Real-Time Optimization Meets Bayesian Optimization and Derivative-Free Optimization: A Tale of Modifier Adaptation
This work addresses optimization challenges for uncertain industrial processes, representing an incremental advancement by combining existing concepts from different optimization areas.
The paper tackles plant-model mismatch in real-time optimization of uncertain processes by integrating Bayesian optimization and derivative-free optimization into modifier-adaptation schemes, using Gaussian process regression and trust-region methods to minimize risk and drive exploration, with benefits demonstrated on numerical case studies like a photobioreactor problem.
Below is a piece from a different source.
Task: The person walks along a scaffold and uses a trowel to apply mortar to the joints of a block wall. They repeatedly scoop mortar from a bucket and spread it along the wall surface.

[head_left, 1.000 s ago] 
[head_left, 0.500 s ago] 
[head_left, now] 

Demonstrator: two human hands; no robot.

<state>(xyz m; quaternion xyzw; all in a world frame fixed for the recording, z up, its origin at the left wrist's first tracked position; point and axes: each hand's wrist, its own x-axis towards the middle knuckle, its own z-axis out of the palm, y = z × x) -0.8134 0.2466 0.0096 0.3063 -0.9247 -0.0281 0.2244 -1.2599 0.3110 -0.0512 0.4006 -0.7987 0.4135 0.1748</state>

This paper investigates a new class of modifier-adaptation schemes to overcome plant-model mismatch in real-time optimization of uncertain processes. The main contribution lies in the integration of concepts from the areas of Bayesian optimization and derivative-free optimization. The proposed schemes embed a physical model and rely on trust-region ideas to minimize risk during the exploration, while employing Gaussian process regression to capture the plant-model mismatch in a non-parametric way and drive the exploration by means of acquisition functions. The benefits of using an acquisition function, knowing the process noise level, or specifying a nominal process model are illustrated on numerical case studies, including a semi-batch photobioreactor optimization problem.